Kurzweil predicted a pocket-size reading machine was only about six years away. Kurzweil and the federation began collaborating to develop the necessary software. It had to be smart enough to interpret a photo taken at any angle, in any sort of lighting, with random images sometimes in the background.
An interim device, released in 2006, married a Canon digital camera with a personal digital assistant; it sold for $3,500. The cellphone version debuted earlier this year. It works only on a Nokia N82 phone, which features a built-in 5-megapixel camera, with flash. The camera offers spoken feedback to the user as to whether it has captured the entire page. After about 20 or 30 seconds of processing the image and turning it into text, it starts speaking. The standard phone with software sells for $2,145, but also includes a talking GPS system, and the ability to read any Web page to its user, among other features. (It's also good at identifying the denominations on printed money.)
James Gashel, vice president of business development for KNFB Reading Technologies, is also a user of the device. "I don't use it to read books," he says, "but I use it for the daily mail, business cards, and brochures. I was at a Catholic men's retreat over the weekend, and I used it to read the schedule."
Gashel says there are about 1.3 million blind people in the United States; since February, the company has sold "thousands" of the readers, he says. But the population of dyslexics is about three times larger. A new version of the mobile phone reader will soon be available that is targeted to them. "These are people who can see print, but have difficulty tracking from word to word," Gashel says. "So this new version of the software helps people whose problem is that they get lost in a series of words on a page."
Still more intriguing is how the phone might assist other users. A prototype in Kurzweil's lab is able to photograph a document in any of seven different languages and translate it into English, Kurzweil says he has demonstrated it in public appearances, taking a photo of text in French and having the phone read it in English. It sounds a bit like Douglas Adams's fictional Babel fish - a universal translator.
"We call it 'snap and translate,' " he says. How soon will it be available? "Two or three years," says Kurzweil, adding that he is talking to cellphone manufacturers. "We also have a prototype of speech to speech translation, where you can speak in one language and have it come out in another," he says. "Right now, that requires a bit more computation than a cellphone can support," though he notes that phones are getting more powerful each year.
As it turned out, Smith didn't really need to have his phone read the menu to him last month at the Parish Cafe. He had been to the restaurant several years ago and remembered eating a tasty steak sandwich. So that's what he ordered, and we spent the meal talking about his experiences running the Boston Marathon and his tandem cycling hobby. He says he uses the reader several times a day, about equally at home and at work. He told me he's amazed by what the KNBF software can do - "it's a portable eye, essentially" - but that he's hoping the cost will come down, so more blind and visually impaired people can afford it. "The cost is prohibitive," he says.
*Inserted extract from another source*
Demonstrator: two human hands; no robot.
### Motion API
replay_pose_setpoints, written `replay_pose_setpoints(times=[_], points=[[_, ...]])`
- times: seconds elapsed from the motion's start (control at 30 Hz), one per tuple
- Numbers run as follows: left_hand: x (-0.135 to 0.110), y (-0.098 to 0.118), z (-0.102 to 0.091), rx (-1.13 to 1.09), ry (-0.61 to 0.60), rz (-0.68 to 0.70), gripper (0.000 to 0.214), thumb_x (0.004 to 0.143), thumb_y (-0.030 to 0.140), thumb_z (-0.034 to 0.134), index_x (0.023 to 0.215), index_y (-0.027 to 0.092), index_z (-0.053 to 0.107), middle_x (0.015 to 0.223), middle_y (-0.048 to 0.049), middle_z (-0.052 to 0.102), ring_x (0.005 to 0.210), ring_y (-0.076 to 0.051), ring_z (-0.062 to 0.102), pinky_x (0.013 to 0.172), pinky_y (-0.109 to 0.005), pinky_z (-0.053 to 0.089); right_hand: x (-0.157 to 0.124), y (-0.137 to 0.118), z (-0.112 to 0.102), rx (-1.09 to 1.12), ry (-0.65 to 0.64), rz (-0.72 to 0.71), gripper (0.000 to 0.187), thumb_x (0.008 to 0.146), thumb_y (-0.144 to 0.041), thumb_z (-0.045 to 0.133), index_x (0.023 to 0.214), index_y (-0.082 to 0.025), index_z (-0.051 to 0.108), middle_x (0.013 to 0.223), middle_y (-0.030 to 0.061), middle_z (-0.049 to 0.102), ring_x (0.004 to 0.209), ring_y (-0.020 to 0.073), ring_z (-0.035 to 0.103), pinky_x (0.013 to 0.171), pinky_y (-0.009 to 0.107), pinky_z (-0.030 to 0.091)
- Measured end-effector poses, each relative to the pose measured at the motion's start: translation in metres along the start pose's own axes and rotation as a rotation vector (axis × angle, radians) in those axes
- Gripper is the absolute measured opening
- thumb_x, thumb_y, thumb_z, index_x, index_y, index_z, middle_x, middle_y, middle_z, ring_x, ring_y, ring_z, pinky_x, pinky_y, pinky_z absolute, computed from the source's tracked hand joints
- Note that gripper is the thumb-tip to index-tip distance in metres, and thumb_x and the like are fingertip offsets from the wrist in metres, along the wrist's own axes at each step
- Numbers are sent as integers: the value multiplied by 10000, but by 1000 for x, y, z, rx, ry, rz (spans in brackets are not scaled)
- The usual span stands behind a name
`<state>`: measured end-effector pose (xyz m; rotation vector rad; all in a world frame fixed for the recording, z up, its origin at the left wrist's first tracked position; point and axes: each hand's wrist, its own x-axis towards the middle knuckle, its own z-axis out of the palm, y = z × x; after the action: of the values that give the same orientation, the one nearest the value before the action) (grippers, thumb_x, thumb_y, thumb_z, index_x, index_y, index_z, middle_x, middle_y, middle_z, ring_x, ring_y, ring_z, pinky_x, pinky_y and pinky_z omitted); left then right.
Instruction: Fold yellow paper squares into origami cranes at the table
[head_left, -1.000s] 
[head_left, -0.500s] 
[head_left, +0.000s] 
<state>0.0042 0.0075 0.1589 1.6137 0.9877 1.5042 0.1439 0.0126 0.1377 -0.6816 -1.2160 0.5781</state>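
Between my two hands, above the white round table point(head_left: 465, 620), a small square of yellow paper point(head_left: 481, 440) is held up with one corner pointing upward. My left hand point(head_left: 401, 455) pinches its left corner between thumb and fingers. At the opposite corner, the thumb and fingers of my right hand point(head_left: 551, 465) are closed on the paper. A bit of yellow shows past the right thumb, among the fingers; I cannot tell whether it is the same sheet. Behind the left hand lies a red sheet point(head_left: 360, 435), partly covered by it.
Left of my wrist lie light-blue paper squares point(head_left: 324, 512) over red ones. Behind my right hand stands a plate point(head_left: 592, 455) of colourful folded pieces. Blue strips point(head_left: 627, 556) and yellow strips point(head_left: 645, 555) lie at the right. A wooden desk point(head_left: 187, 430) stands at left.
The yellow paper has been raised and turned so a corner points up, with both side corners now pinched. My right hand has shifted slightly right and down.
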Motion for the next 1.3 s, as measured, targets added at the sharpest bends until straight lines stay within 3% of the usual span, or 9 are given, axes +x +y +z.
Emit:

Gashel says, "I think the cost of the phone will come down as the product expands in terms of who it can reach. The bigger the customer base, the more we can bring the price down." Still, he says, $2,100 isn't that expensive when it comes to technology for the blind. He says he recently purchased a personal digital assistant that can render phone numbers and appointments in Braille, for $4,500, and also paid $5,500 for a flat-screen TV. "And I can't even see it," he quips. "But the people who come to my house seem to like it."